▸ **WHAT TO DO**: In the following listing, find the lines containing "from" and report them.

▸ **SUPPLIED INFORMATION**:
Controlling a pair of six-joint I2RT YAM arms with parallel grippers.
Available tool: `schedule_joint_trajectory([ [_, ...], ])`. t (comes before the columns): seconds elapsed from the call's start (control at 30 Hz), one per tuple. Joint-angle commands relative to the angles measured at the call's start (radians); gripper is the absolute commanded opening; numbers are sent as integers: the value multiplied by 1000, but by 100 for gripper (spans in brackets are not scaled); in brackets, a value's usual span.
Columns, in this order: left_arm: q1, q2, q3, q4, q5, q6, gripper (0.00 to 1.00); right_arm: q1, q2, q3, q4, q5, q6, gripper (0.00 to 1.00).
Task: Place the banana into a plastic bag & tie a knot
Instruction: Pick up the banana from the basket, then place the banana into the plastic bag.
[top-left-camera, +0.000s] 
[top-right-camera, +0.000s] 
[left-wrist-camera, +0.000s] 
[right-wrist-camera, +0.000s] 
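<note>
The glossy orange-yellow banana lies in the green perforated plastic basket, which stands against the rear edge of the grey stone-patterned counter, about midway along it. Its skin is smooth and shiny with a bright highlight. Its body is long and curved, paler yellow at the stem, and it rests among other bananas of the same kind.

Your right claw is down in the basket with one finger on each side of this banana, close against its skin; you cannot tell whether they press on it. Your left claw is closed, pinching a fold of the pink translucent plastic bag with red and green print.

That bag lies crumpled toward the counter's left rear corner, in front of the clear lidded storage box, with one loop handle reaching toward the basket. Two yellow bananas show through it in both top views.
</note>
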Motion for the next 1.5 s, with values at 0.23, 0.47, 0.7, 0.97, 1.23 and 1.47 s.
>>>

▸ **OUTPUT BELOW**:
Available tool: `schedule_joint_trajectory([ [_, ...], ])`. t (comes before the columns): seconds elapsed from the call's start (control at 30 Hz), one per tuple. Joint-angle commands relative to the angles measured at the call's start (radians); gripper is the absolute commanded opening; numbers are sent as integers: the value multiplied by 1000, but by 100 for gripper (spans in brackets are not scaled); in brackets, a value's usual span.
Instruction: Pick up the banana from the basket, then place the banana into the plastic bag.

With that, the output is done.